Das Gebiet diente bis Anfang der 1970er Jahre als Jagdrevier der königlichen Familie, bevor es zum ersten Nationalpark des Landes erklärt wurde. Seitdem haben Schutzmaßnahmen dazu beigetragen, die Zahl der Panzernashörner und anderer gefährdeter Tiere zu erhöhen.
Die Tharu-Gemeinden in den Dörfern rund um das Schutzgebiet pflegen noch immer traditionelle Tänze und Lieder, die sie bei Festen aufführen. Viele Familien fertigen Kunsthandwerk aus natürlichen Materialien, das Besucher in kleinen Werkstätten und Märkten entdecken können.
Man erreicht das Reservat am besten über Bharatpur, von wo aus Lodges und Unterkünfte in verschiedenen Preislagen am Rand des Schutzgebiets erreichbar sind.
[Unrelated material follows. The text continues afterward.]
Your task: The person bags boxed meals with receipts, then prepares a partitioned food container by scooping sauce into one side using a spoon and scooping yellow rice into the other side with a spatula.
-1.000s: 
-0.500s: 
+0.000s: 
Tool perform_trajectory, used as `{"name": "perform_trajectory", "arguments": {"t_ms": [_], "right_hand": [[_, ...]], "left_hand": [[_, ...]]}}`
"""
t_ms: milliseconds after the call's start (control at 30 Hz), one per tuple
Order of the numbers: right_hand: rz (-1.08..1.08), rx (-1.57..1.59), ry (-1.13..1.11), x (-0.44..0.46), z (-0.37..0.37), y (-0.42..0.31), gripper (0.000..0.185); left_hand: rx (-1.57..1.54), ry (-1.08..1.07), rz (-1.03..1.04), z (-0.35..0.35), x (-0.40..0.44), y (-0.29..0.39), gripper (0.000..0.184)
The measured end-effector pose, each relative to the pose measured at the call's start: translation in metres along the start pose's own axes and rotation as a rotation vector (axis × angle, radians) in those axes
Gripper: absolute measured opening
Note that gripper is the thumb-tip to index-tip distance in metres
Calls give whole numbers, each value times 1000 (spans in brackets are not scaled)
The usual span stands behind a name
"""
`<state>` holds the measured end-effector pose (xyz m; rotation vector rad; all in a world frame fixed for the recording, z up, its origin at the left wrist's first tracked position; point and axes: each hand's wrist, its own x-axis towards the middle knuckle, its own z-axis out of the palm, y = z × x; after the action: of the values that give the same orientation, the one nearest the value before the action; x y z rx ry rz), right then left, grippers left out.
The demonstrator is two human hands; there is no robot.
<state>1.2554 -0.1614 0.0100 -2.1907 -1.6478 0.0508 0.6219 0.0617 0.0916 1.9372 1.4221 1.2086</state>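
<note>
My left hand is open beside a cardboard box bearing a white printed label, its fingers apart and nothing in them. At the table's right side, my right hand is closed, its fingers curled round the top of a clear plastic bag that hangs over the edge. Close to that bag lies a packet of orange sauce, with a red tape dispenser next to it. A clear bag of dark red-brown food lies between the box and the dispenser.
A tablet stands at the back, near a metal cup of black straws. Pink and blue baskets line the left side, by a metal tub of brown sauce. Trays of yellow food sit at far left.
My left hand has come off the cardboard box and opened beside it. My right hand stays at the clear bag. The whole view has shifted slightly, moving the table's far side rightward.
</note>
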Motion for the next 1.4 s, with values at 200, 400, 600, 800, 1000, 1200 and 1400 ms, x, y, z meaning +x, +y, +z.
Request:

Safaris auf dem Rücken von Elefanten oder in Jeeps sowie Kanufahrten starten meist früh am Morgen oder am späten Nachmittag.
In speziellen Zuchtstationen arbeiten Biologen an der Aufzucht von Gangesgavialen, deren lange schmale Schnauzen leicht von anderen Krokodilen zu unterscheiden sind. Die Einrichtungen kümmern sich auch um verletzte Geier und seltene Schildkrötenarten, die man bei Führungen beobachten kann.